Bullets Into Bells: Poets & Citizens Respond
to Gun Violence
Edited by Brian Clements,
Alexandra Teague, and Dean Rader

Beacon Press, 2017; 180 pp
Reviewed by Edward A. Dougherty

 

It took me a long time to read Bullets into Bells. With the shootings in Parkland, Florida, killing 14 students and 3 staff members, and then there were student-led national rallies and student organized walk-outs across the country; then, our President addressed the National Rifle Association convention in Dallas. Two weeks later 10 people were killed and another 10 injured in a shooting at Santa Fe High School in Texas.

I couldn’t stay with the poems. While reading, my mind veered from particular lines and the argument of experience they advance and quickly engaged the machinery of current social debate. But the anthology encourages such a wider reading.

Each poem is followed by a response. How can a reader remain only in the atmosphere of Juan Filipe Herrera’s “Poem by Poem” which is dedicated to the victims of Dylann Roof’s massacre at Emanuel AME in Charleston, when on the very next page Rev. Sharon Risher, a survivor speaks for herself of the experience? Joel Dias-Porter’s portrayal of going into a school to do a workshop in “Wednesday Poem,” only to discover one of the students had been killed the night before is followed by the reflections of a Columbine High School teacher, who says, “There is no lesson plan / for death and tragedy.” I couldn’t move from one poem to the next to the next without setting the book down, sometimes for days at a time.

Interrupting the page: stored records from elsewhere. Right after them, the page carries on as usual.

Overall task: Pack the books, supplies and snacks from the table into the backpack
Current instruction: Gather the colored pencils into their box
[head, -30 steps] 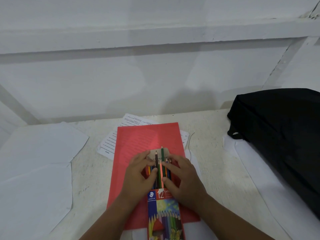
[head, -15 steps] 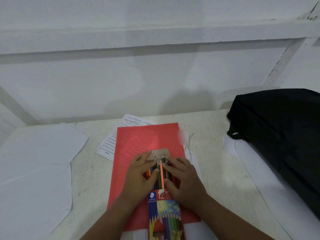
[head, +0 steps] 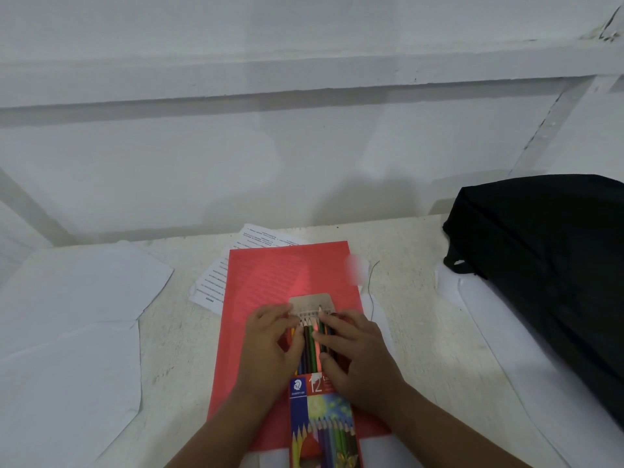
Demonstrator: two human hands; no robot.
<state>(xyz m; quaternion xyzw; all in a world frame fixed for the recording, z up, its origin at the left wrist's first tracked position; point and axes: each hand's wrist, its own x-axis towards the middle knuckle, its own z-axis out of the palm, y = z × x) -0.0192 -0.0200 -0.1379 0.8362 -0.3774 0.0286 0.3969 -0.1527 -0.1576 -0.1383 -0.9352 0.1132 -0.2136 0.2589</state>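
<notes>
1. A white table (head: 415,315) meets a white wall; the black backpack (head: 553,265) sits at right.
2. Your left hand (head: 266,349) and right hand (head: 358,359) rest relaxed fingers on the coloured pencils (head: 310,346).
3. Their "12" box (head: 324,423) lies on the red folder (head: 270,285).

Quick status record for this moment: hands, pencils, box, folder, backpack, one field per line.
left hand: fingers resting on the coloured pencils
right hand: fingers resting on the pencils
pencils: sticking partly out of the pencil box, tips away from the person
pencil box: lying on the red folder, flap open
backpack: black, on the table's right side, untouched
</notes>
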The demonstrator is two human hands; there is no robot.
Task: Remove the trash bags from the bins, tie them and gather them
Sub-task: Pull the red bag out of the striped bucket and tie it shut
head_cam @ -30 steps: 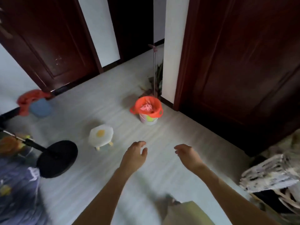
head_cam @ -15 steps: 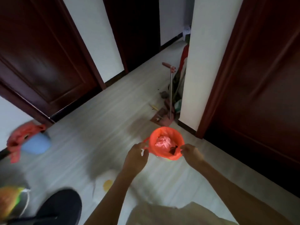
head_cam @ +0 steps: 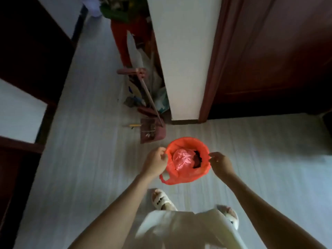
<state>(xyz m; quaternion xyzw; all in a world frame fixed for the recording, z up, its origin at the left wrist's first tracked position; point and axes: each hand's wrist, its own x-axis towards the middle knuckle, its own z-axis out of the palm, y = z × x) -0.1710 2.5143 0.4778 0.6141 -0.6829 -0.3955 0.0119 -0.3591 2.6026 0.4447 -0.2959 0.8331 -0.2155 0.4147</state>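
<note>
The thin orange plastic trash bag, merely approached a second ago, is now pinched at its rim — left hand and right hand closed on opposite edges. Crumpled pink waste lies between the grips; lifting out can be judged imminent.

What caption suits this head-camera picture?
Both hands, left and right, pinch opposite rims of the orange trash bag on the floor.

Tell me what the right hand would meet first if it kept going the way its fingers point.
The right hand points left, toward the orange trash bag. Its fingers already look to be at the bag's rim, so the bag comes first, though contact is hard to confirm.
</note>
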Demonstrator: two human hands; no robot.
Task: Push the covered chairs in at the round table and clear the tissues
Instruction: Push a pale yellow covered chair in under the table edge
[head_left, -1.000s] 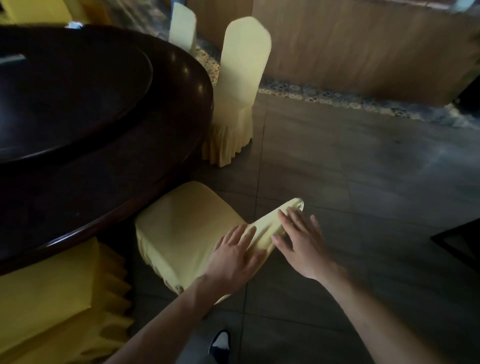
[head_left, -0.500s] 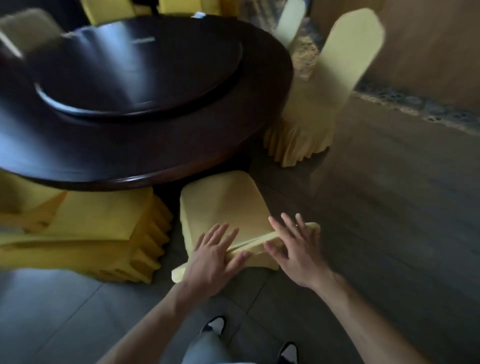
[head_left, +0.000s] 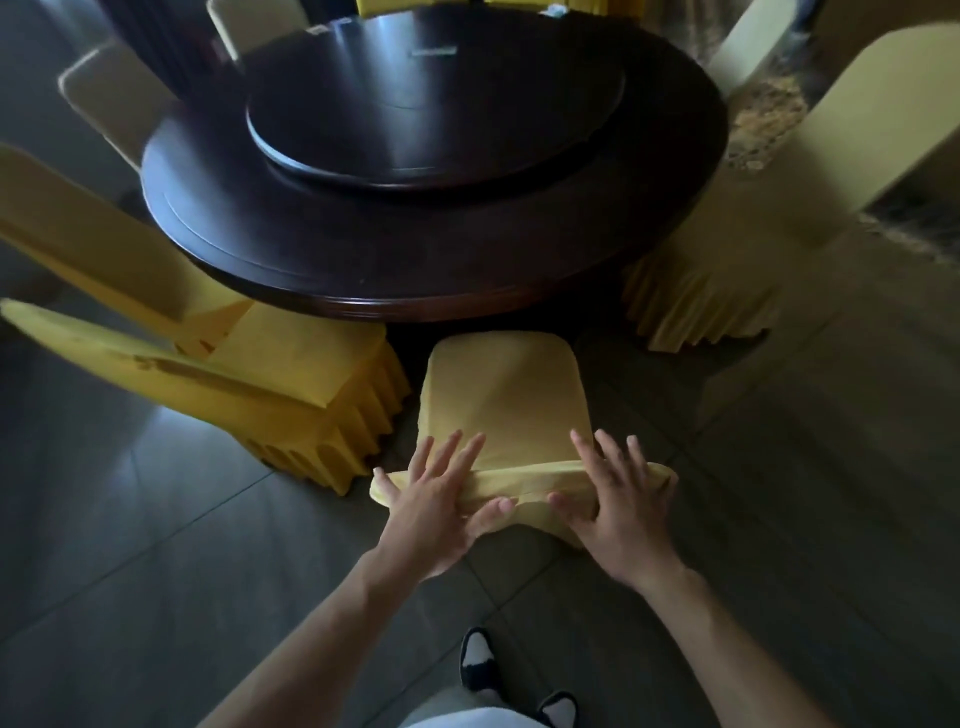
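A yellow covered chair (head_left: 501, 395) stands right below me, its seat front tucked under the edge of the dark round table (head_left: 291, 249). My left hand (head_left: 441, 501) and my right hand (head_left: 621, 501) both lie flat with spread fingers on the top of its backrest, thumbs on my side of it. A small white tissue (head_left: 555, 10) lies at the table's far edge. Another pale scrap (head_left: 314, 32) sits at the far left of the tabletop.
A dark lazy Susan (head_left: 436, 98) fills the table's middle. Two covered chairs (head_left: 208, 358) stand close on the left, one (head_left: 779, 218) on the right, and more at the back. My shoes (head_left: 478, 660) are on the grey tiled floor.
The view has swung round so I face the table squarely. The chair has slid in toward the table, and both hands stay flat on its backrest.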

Many of the circumstances recounted in the poems cause me to consider gun rights advocates who assert that a “good guy with a gun is the only thing that can stop a bad guy with one.” They might take each home invasion or public mass shooting as evidence of their claim. Fortunately, the commentaries by gun control activists, survivors, law enforcement personnel, or researchers opened up the whole debate. Long before any incident, there are choice points where people can take preventative action. And the book presents many policy options.

Each day, according to the National Law Enforcement Partnership to Prevent Gun Violence, more than 30 Americans die each day. This anthology demonstrates many ways to deal with that fact, as it is lived. Individuals can be mourned, as was 9 year old Christine-Taylor Green. Born on 9/11, she was shot dead in Tucson in the same spree that injured Gabby Gifford. Christine-Taylor’s memorial includes a beam from the Twin Towers. Joe Quint, a photographer, has created It Takes Us, a gallery that literally presents the faces of gun violence. Other social efforts to deal with gun violence are also offered. For example, the media can stop giving shooters the publicity they crave, as the No Notoriety campaign advocates after the Aurora theater shooting. Hollywood can examine its glorification of guns and violence in general, as Sharabi Ahmed, a former writer for ABC’s Quantico, asserts. Educational campaigns are mentioned, including ASK Day (June 21st) that encourages parents to ask about guns and gun storage at houses their children visit. And, of course, there are policy campaigns, like laws to trace guns so that when they get into the black market and are used illegally, the chain of possession can be followed. This breadth of alternatives opens the phrase “gun violence” to the many actions it contains, which in turn opens the imagination to the many solutions available to us as a society.

Saturated with grief and anger, the poems themselves deal with the full range of people’s experience with guns. Some demonstrate the ubiquity of our gun culture, like Billy Collins’ “Boy Shooting at a Statue,” in which the child only aims his finger or Nick Flynn’s “My Mother Contemplating Her Gun,” in which the speaker admits that “I bought it / when I didn’t feel safe.” Others recount specific incidents of shots in the streets, loved ones killed or who killed themselves, while others spin out to reflect more widely, like Robert Hass’ “Dancing” which spans a sweeping history. All through the book, in various shades and tones, fear and vulnerability thread through, demonstrating how these are at the heart of our culture.

This anthology is the perfect starting point for readings and discussions throughout the country. Imagine a poetry reading that includes law enforcement officials who explain why the National Law Enforcement Partnership to Prevent Gun Violence supports a number of gun control measures. In addition, the range of styles and voices in this anthology could spark community members could write their own poems; for example, students could express their anxiety concerning school shootings. Events like this would fulfill the hope of this book, which Colum McCann declared in his introduction: “This anthology is not meant to be shelved” but “start talking to one another, not with a legion of sound bites or statistics but with human texture and longing to at least lessen, if not eradicate, the violence that afflicts us” (xx).

Taken all together, Bullets into Bells forcefully argues that things can’t go on like this, and it can help us all deliberate how to change. Colum McCann underscores this, saying that there is a great din of debate but “the common ground on which most proper-thinking people stand” is the feeling that we “abhor violence”(xviii). It’s remarkable when a book of poetry that is so self-contained, fulfilling its own purposes so completely, but it’s a rare event when any book can be this relevant, this useful to our social conversation.